**What to work on**
Would you output the whole listing below, exactly as it reads?

**Listed records**
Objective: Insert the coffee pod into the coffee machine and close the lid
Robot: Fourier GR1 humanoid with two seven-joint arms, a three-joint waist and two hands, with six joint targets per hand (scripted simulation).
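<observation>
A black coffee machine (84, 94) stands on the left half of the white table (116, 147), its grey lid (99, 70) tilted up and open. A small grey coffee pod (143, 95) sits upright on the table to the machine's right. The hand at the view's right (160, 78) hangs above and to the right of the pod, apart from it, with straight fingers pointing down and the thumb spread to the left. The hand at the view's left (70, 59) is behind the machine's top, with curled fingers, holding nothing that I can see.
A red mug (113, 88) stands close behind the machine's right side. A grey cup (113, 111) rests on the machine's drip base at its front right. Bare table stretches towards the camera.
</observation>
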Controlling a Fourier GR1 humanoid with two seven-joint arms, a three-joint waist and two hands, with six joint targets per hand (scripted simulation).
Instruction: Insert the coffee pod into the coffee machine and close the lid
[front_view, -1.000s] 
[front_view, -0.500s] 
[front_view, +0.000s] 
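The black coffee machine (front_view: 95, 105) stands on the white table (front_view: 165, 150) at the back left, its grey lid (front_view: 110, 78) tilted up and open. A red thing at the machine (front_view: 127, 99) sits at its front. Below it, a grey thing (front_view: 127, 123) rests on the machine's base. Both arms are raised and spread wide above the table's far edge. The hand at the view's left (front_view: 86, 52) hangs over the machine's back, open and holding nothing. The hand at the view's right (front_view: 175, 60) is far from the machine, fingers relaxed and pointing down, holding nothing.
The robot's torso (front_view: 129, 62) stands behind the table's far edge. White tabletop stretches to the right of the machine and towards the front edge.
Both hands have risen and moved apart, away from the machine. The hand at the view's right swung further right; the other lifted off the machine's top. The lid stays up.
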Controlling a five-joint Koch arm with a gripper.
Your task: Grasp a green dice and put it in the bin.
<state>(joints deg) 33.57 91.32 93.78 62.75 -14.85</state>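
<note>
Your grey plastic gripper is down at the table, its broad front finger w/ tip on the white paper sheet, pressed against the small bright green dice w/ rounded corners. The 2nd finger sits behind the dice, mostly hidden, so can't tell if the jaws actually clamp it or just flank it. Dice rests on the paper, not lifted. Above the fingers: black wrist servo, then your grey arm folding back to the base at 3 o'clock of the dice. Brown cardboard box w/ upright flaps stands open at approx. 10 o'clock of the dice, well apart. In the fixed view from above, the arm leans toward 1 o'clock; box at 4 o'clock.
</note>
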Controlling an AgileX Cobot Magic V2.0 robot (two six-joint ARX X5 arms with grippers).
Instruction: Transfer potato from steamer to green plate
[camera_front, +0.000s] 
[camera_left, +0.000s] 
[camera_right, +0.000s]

**Written reply**
Objective: Insert the coffee pod into the coffee machine and close the lid
Robot: Fourier GR1 humanoid with two seven-joint arms, a three-joint waist and two hands, with six joint targets per hand (scripted simulation).
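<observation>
A black coffee machine (84, 94) stands on the left half of the white table (116, 147), its grey lid (99, 70) tilted up and open. A small grey coffee pod (143, 95) sits upright on the table to the machine's right. The hand at the view's right (160, 78) hangs above and to the right of the pod, apart from it, with straight fingers pointing down and the thumb spread to the left. The hand at the view's left (70, 59) is behind the machine's top, with curled fingers, holding nothing that I can see.
A red mug (113, 88) stands close behind the machine's right side. A grey cup (113, 111) rests on the machine's drip base at its front right. Bare table stretches towards the camera.
</observation>
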Controlling a Fourier GR1 humanoid with two seven-joint arms, a three-joint waist and two hands, with six joint targets per hand (scripted simulation).
Instruction: Insert the coffee pod into the coffee machine and close the lid
[front_view, -1.000s] 
[front_view, -0.500s] 
[front_view, +0.000s] 
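The black coffee machine (front_view: 95, 105) stands on the white table (front_view: 165, 150) at the back left, its grey lid (front_view: 110, 78) tilted up and open. A red thing at the machine (front_view: 127, 99) sits at its front. Below it, a grey thing (front_view: 127, 123) rests on the machine's base. Both arms are raised and spread wide above the table's far edge. The hand at the view's left (front_view: 86, 52) hangs over the machine's back, open and holding nothing. The hand at the view's right (front_view: 175, 60) is far from the machine, fingers relaxed and pointing down, holding nothing.
The robot's torso (front_view: 129, 62) stands behind the table's far edge. White tabletop stretches to the right of the machine and towards the front edge.
Both hands have risen and moved apart, away from the machine. The hand at the view's right swung further right; the other lifted off the machine's top. The lid stays up.
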Controlling a five-joint Koch arm with a gripper.
Your task: Grasp a green dice and put it in the bin.
<state>(joints deg) 33.57 91.32 93.78 62.75 -14.85</state>
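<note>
Your grey plastic gripper is down at the table, its broad front finger w/ tip on the white paper sheet, pressed against the small bright green dice w/ rounded corners. The 2nd finger sits behind the dice, mostly hidden, so can't tell if the jaws actually clamp it or just flank it. Dice rests on the paper, not lifted. Above the fingers: black wrist servo, then your grey arm folding back to the base at 3 o'clock of the dice. Brown cardboard box w/ upright flaps stands open at approx. 10 o'clock of the dice, well apart. In the fixed view from above, the arm leans toward 1 o'clock; box at 4 o'clock.
</note>
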Controlling an AgileX Cobot Magic V2.0 robot (two six-joint ARX X5 arms with grippers).
Instruction: Transfer potato from steamer to green plate
[camera_front, +0.000s] 
[camera_left, +0.000s] 
[camera_right, +0.000s]

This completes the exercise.